> **Exercise details**
Output the listing exactly, leaving nothing out.

BEGIN Given material

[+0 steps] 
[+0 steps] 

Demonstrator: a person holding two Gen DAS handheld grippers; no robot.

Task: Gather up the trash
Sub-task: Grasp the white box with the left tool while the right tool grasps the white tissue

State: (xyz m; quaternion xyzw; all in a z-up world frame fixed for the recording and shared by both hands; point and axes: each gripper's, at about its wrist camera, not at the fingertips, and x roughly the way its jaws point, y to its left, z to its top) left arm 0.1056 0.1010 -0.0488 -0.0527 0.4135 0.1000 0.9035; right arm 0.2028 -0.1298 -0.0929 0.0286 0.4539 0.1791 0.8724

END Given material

> **Solved exercise**
[+0 steps] 
[+0 steps] 

Demonstrator: a person holding two Gen DAS handheld grippers; no robot.

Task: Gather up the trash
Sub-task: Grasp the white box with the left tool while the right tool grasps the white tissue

State: (xyz m; quaternion xyzw; all in a z-up world frame fixed for the recording and shared by both hands; point and axes: each gripper's, at about its wrist camera, not at the fingertips, and x roughly the way its jaws point, y to its left, z to its top) left arm 0.1056 0.1010 -0.0488 -0.0527 0.4135 0.1000 0.9035; right arm 0.2028 -0.1298 -0.0929 0.0286 0.4539 0.1791 0.8724

This completes the answer.